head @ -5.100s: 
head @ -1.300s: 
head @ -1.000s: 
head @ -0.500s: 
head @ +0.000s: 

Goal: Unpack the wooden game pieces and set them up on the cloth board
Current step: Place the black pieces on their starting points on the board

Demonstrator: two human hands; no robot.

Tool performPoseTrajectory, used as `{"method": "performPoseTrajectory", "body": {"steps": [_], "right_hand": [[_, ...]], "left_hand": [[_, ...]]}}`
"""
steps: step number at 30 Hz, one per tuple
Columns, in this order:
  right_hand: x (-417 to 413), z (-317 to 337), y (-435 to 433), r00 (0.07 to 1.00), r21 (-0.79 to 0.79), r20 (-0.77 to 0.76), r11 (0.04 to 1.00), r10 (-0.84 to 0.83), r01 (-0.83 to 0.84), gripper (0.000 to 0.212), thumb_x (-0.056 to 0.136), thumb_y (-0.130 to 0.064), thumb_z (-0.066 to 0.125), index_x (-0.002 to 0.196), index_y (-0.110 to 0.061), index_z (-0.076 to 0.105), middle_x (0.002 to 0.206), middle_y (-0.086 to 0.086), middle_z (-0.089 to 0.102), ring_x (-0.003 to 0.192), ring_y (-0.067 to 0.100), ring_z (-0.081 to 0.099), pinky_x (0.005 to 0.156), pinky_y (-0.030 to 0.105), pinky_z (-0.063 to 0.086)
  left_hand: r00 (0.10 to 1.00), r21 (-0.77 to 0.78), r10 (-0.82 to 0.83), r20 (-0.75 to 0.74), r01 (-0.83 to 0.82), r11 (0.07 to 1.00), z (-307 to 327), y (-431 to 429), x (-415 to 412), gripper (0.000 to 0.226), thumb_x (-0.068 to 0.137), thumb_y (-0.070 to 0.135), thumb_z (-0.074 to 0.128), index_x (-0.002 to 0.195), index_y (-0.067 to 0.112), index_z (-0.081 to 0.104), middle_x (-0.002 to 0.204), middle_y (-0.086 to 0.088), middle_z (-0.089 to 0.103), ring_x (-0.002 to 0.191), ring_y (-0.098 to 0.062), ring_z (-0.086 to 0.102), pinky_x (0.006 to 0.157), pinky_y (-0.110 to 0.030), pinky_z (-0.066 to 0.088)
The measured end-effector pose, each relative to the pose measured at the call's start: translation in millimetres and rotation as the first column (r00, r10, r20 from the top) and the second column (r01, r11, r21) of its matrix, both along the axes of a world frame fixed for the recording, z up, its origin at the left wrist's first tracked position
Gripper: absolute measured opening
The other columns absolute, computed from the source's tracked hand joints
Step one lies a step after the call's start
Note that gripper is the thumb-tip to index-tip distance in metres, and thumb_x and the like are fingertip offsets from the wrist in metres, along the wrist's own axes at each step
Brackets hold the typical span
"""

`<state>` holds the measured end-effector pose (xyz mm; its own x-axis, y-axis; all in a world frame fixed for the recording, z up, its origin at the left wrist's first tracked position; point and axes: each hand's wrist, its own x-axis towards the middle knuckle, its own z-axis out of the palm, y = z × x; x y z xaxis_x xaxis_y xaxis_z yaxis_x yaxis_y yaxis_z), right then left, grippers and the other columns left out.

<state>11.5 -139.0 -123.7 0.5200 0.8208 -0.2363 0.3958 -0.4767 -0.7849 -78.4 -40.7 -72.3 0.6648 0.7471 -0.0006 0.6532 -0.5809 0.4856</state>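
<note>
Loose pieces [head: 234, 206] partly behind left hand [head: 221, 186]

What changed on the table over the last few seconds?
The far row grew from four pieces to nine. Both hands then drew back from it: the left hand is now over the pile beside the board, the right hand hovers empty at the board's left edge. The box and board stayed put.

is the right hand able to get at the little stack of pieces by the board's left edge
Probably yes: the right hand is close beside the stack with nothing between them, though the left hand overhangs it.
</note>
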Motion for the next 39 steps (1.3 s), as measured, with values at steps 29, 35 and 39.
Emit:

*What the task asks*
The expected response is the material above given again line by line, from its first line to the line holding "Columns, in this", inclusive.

*Result*
head @ -5.100s: 
head @ -1.300s: 
head @ -1.000s: 
head @ -0.500s: 
head @ +0.000s: 

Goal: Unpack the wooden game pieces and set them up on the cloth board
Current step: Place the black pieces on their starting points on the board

Demonstrator: two human hands; no robot.

Tool performPoseTrajectory, used as `{"method": "performPoseTrajectory", "body": {"steps": [_], "right_hand": [[_, ...]], "left_hand": [[_, ...]]}}`
"""
steps: step number at 30 Hz, one per tuple
Columns, in this order:

The answer has been given in its entirety.